* [Your objective] A single figure is required: the number of lines below that contain "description".

* [Collected data]
-=-=-=-=-

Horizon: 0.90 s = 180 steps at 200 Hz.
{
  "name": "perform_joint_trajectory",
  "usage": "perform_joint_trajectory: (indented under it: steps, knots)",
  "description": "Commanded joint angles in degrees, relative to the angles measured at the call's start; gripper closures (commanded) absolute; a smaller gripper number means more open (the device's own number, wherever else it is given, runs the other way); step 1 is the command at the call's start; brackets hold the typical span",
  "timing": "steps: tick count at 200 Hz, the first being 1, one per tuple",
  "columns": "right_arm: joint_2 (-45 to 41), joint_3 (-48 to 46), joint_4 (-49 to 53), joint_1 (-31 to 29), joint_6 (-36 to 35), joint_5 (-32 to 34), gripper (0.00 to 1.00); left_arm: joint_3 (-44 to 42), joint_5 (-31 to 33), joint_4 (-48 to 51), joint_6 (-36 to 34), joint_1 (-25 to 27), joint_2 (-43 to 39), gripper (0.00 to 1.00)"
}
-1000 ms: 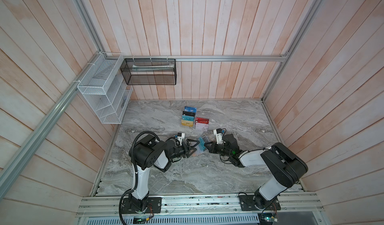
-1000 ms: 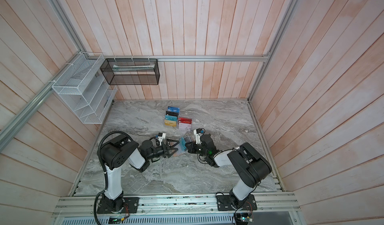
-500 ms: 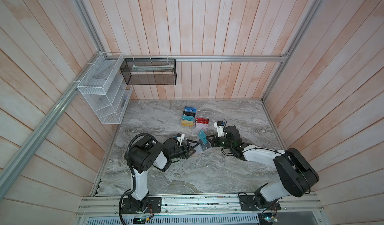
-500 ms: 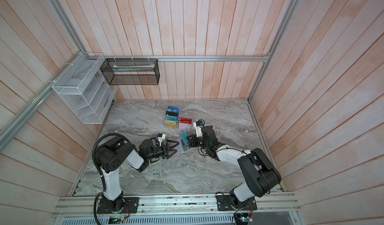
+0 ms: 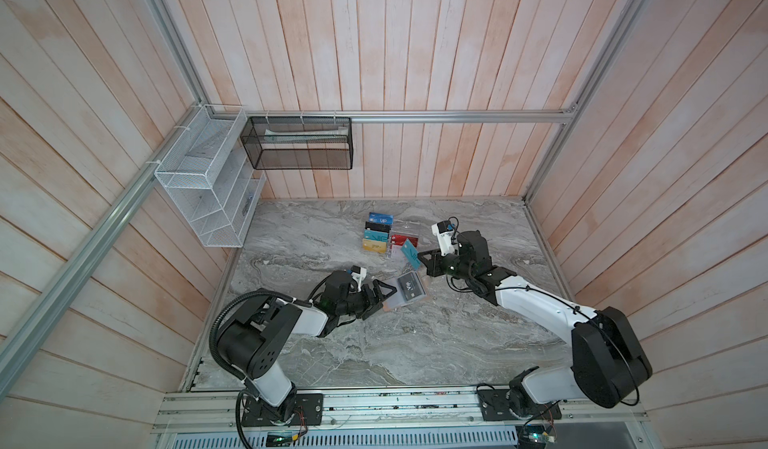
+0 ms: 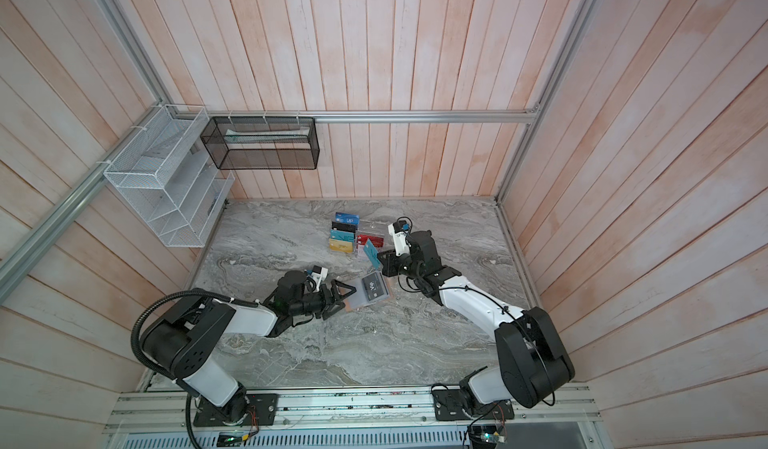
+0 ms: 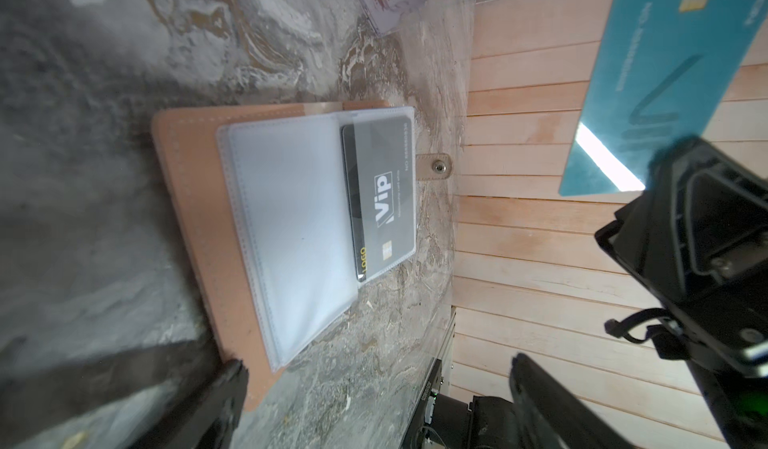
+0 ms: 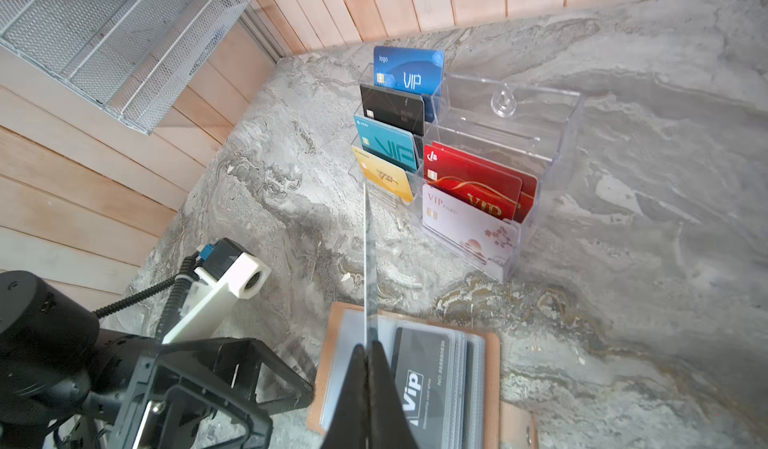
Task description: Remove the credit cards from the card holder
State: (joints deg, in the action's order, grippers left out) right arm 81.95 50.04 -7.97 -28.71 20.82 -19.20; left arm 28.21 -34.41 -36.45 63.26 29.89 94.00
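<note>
**Above the marble worktop [image 5: 415,343], a teal credit card [image 5: 409,253] is pinched clear of the card holder [image 5: 388,305]**

Near the middle of the grey-veined stone surface, the card holder lies open and flat. It is a tan-pink, leather-like booklet with stitched edges and a small snap tab [image 7: 434,166] sticking out from one side. Its clear, glossy plastic sleeve pages [image 7: 291,218] fan across the spread. One sleeve holds a black VIP card [image 7: 382,193], a thin rounded rectangle with a gold chip and yellow lettering at one end.

The right gripper [image 5: 423,256] has its fingers pressed together on one end of the teal credit card. The card is tilted in the air, apart from the holder and near the stand. From the right wrist it shows edge-on as a thin pale line rising from the dark fingertips [image 8: 365,364].

The left gripper [image 5: 380,299] sits low at the holder's near edge with its black fingers spread wide. One fingertip [image 7: 224,393] is at a corner of the tan cover; whether it presses there cannot be told.

Behind the holder stands a clear acrylic tiered stand [image 8: 498,135]. It has blue, black, teal and gold cards stepped in one column, and red and white ones in the other. A white wire rack [image 5: 203,202] and a black mesh basket [image 5: 299,143] hang on the plank walls.
</note>
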Motion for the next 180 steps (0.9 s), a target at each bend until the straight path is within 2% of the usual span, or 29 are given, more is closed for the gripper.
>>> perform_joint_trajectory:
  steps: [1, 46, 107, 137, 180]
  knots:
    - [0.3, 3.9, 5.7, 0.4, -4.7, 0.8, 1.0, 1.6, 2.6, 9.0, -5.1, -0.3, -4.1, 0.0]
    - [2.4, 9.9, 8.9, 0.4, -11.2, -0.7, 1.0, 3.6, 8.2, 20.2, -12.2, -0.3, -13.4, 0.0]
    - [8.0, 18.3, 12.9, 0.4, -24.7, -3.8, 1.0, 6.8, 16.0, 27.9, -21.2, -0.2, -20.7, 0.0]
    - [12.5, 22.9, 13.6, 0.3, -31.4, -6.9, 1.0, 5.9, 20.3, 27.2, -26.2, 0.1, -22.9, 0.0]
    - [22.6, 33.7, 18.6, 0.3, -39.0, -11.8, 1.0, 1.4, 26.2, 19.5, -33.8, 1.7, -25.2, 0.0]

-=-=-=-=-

* [Worked solution] 2